Alexandra folded her arms and turned away.

“Could I have some sort of weapon maybe?” Colin asked. “Some kind of protection?”

“Certainly.” Samuel turned and placed his hand gently on Colin’s head, “Factorem prohibeo periculum.”

Colin waited for something more, but Samuel lowered his hand and smiled, satisfied.

“That’s it?” Colin asked. “Aren’t you going to at least give me a sword or a wizarding wand or something?”

“Power does not lie in objects, but in the Logos, the true words of the Maker,” Samuel replied. “The Logos has brought armies to a halt, toppled empires, and moved mountains.

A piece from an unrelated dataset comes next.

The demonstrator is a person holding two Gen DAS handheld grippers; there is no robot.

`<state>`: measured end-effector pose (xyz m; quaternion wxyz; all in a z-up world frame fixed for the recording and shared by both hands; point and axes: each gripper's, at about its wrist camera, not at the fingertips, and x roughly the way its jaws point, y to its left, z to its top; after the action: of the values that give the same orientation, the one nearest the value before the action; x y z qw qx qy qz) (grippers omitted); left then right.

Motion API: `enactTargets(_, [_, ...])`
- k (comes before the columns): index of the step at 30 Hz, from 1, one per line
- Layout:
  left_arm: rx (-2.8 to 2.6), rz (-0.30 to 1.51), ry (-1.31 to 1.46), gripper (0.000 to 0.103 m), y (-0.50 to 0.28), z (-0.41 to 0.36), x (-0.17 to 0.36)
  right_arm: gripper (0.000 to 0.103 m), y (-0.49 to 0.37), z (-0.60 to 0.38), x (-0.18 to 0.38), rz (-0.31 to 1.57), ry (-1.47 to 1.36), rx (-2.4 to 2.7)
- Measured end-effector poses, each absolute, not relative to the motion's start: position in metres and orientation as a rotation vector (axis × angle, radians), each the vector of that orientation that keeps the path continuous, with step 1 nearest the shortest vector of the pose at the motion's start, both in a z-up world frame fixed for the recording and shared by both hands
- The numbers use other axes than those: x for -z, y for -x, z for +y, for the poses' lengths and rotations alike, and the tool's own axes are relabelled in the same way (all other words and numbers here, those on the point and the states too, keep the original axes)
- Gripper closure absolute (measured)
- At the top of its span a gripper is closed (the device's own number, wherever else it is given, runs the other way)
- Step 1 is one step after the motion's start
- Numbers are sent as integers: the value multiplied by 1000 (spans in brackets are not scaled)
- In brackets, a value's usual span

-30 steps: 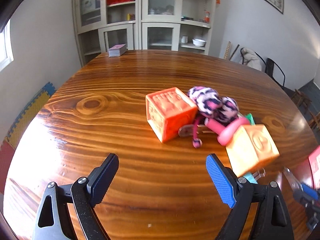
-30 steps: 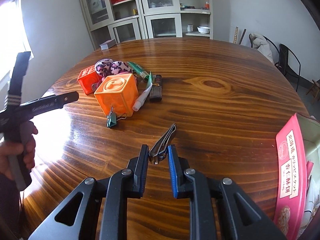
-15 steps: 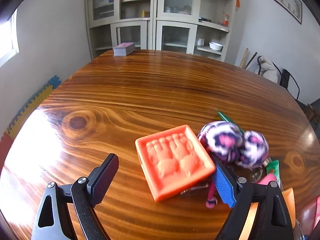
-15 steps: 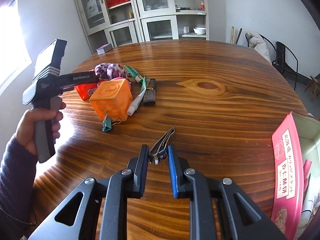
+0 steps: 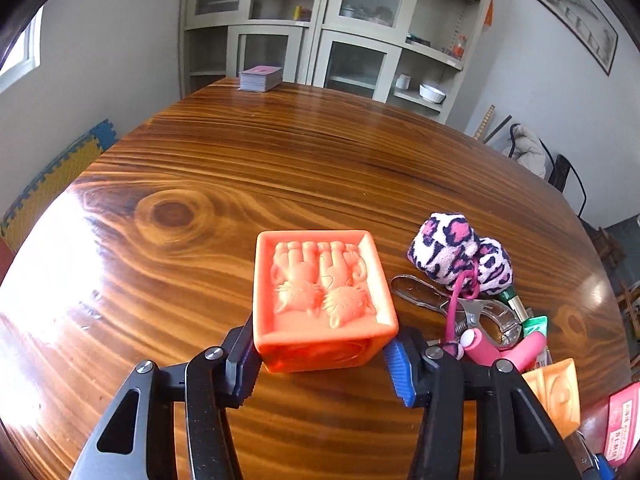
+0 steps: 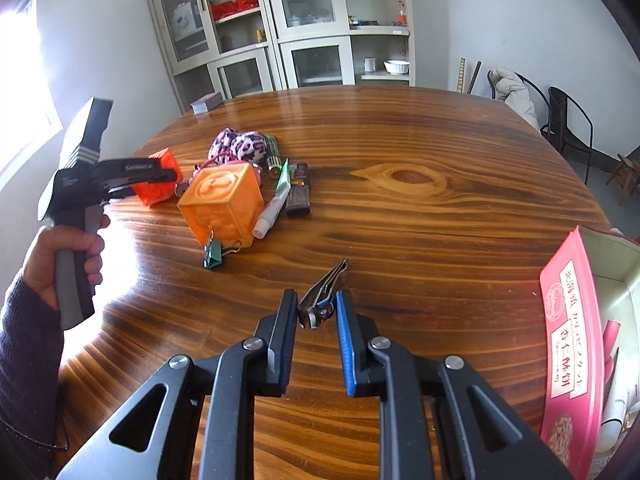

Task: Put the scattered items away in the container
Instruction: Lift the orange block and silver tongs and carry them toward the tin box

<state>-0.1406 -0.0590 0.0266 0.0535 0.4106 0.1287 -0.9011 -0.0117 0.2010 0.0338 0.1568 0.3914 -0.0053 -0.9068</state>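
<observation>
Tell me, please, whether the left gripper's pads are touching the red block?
Touching. In the left wrist view the left gripper has just been closing, and both pads press the sides of the red block.

A round wooden table [image 5: 280,168] is gleaming with window glare along its left side. Pale glass-doored cabinets [image 6: 304,28] are standing against the far wall, white bowl [image 6: 397,66] sitting on an open shelf. Daylight is pouring through a window [image 6: 24,80] at left. Black chairs [image 6: 568,124] are waiting by the right wall, and a framed picture [image 5: 572,12] is hanging above, while foam floor mats [image 5: 52,176] are showing below
</observation>
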Motion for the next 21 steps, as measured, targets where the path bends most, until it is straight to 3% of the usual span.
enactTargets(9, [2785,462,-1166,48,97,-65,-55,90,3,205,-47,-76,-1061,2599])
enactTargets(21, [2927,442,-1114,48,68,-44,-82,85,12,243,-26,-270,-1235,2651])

More importantly, those words can see to the truth of things, change minds, and open hearts. Never discount that.”

“Yeah but I don’t speak the Logos. I don’t have time to sit over some dusty old book and figure them out.”

“You’re not expected to, I’ve spoken them over you, to anoint your head, light your path and protect you from harm. If there were more soothsayers, I’d send one in your stead, but desperate times call for desperate measures.”

“So we’re doing this on a wing and prayer huh?” Colin sighed, “Okay then, I guess I’m ready.”

Samuel took his arm. “Excellent. Alex, help him saddle Balaam while I finish the note. Steel yourself, boy. Tonight, you sneak into a lion’s den.”